TASK REQUIREMENTS:
Only the lines from the top of the listing below to the line that has "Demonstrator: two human" should be echoed, with both ends kept and pictures left out.

BEGIN

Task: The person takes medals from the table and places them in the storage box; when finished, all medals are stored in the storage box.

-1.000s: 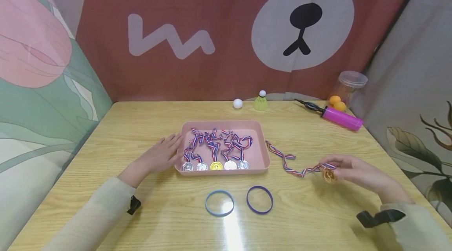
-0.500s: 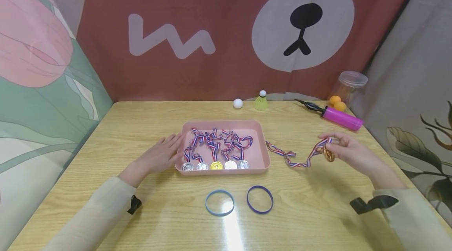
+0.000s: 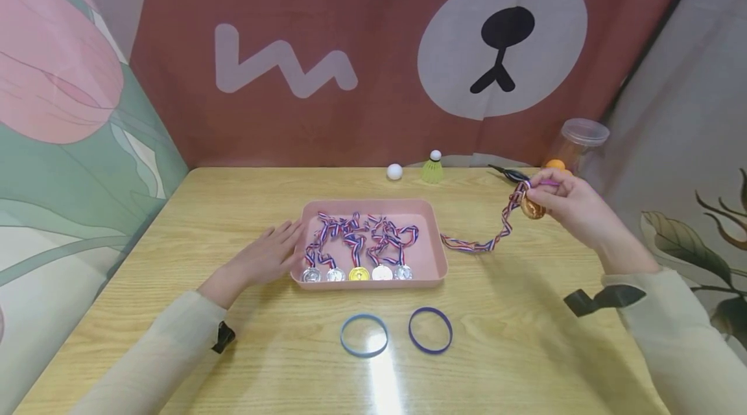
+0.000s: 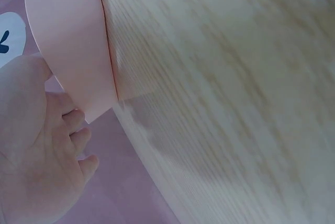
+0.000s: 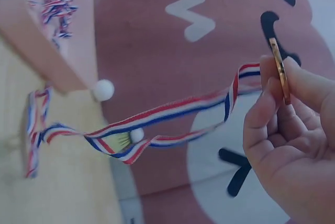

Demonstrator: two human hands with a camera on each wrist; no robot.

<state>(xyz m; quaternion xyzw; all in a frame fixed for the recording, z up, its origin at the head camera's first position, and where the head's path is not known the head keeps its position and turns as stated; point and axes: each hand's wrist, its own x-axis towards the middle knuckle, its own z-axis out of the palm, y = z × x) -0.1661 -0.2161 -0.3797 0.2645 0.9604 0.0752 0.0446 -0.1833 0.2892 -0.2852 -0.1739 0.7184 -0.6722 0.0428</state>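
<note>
Head view: right hand (image 3: 569,204) pinches a bronze medal (image 3: 532,209) at two o'clock above the worktop (image 3: 245,207); its ribbon (image 3: 475,243) trails toward the pink tray (image 3: 434,233) and could snag there. Left wrist view: left hand (image 4: 36,145), grip released, rests flat against the tray. Right wrist view: fingers (image 5: 272,103) clasp the medal edge-on.

Bronze medal (image 3: 532,209): round, gold-brown, held edge-on in the air, clear of the table. Its red-white-blue ribbon (image 3: 487,240) hangs from it in a slack strand; the far end lies just beside the pink tray (image 3: 434,227).
</note>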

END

RESULT BELOW:
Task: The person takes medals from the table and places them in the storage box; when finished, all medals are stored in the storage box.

-1.000s: 
-0.500s: 
+0.000s: 
+0.000s: 
+0.000s: 

Demonstrator: two human hands with a camera on each wrist; no robot.

This completes the response to the exercise.